__WORK TO COMPLETE__
Reprint the listing. Every line must match the original exactly.

== Segment start ==

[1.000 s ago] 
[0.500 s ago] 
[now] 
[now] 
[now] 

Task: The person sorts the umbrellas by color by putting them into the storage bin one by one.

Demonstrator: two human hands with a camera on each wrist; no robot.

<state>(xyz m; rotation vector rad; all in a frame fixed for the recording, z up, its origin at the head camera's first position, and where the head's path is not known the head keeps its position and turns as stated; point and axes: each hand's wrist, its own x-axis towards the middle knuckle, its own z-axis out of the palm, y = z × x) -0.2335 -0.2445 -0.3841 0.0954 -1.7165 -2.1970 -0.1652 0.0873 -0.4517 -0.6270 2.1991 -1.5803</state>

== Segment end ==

__TASK OUTPUT__
[1.000 s ago] 
[0.500 s ago] 
[now] 
[now] 
[now] 

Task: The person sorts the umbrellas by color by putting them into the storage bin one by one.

Demonstrator: two human hands with a camera on each wrist; no robot.

<state>(xyz m; rotation vector rad; all in a frame fixed for the recording, z up, its origin at the head camera's first position, and where the head's path is not known the head keeps its position and turns as stated; point and axes: each hand's wrist, its own x-axis towards the middle knuckle, its own z-axis out of the palm, y = z × x) -0.2335 -0.2445 -0.3841 0.0954 -1.7165 -2.1970 -0.1652 0.0873 -0.4517 -0.6270 2.1991 -1.5803</state>

Nothing else belongs to this answer.